───── Collected material ─────

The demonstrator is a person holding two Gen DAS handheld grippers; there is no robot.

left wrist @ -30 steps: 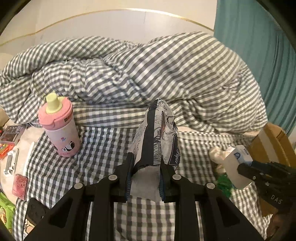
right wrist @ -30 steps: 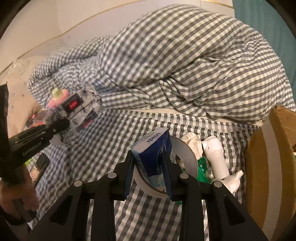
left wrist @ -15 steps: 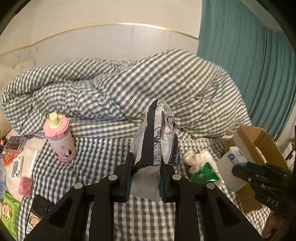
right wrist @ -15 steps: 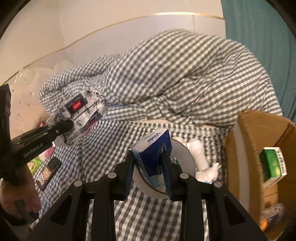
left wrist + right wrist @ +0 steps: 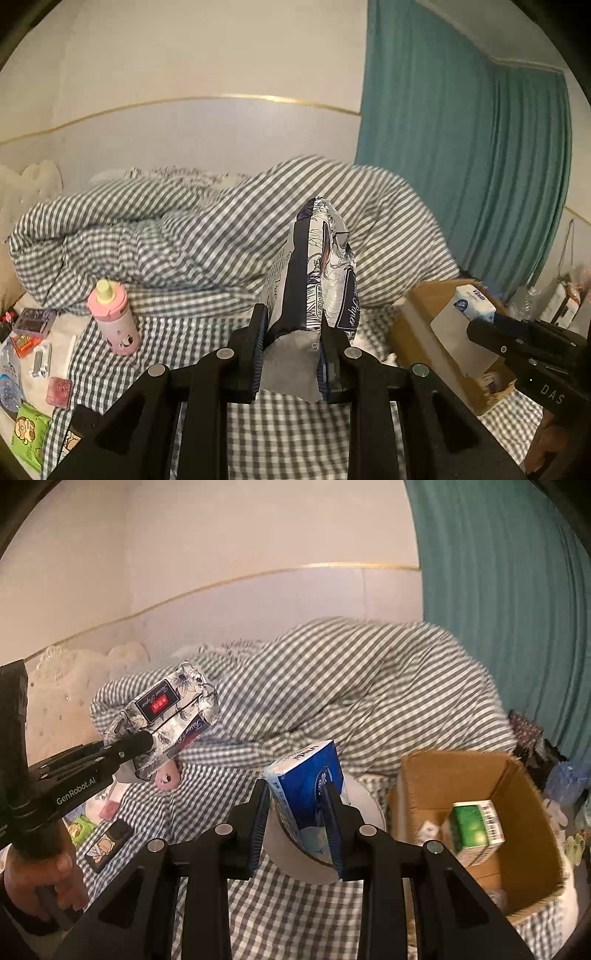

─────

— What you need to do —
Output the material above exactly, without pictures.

— Task response —
The demonstrator is a person holding two Gen DAS handheld grippers; there is no robot.

left wrist @ -30 steps: 
right wrist @ -30 steps: 
left wrist @ -15 steps: 
right wrist @ -15 steps: 
left wrist + right wrist @ +0 steps: 

Nothing further remains in the output.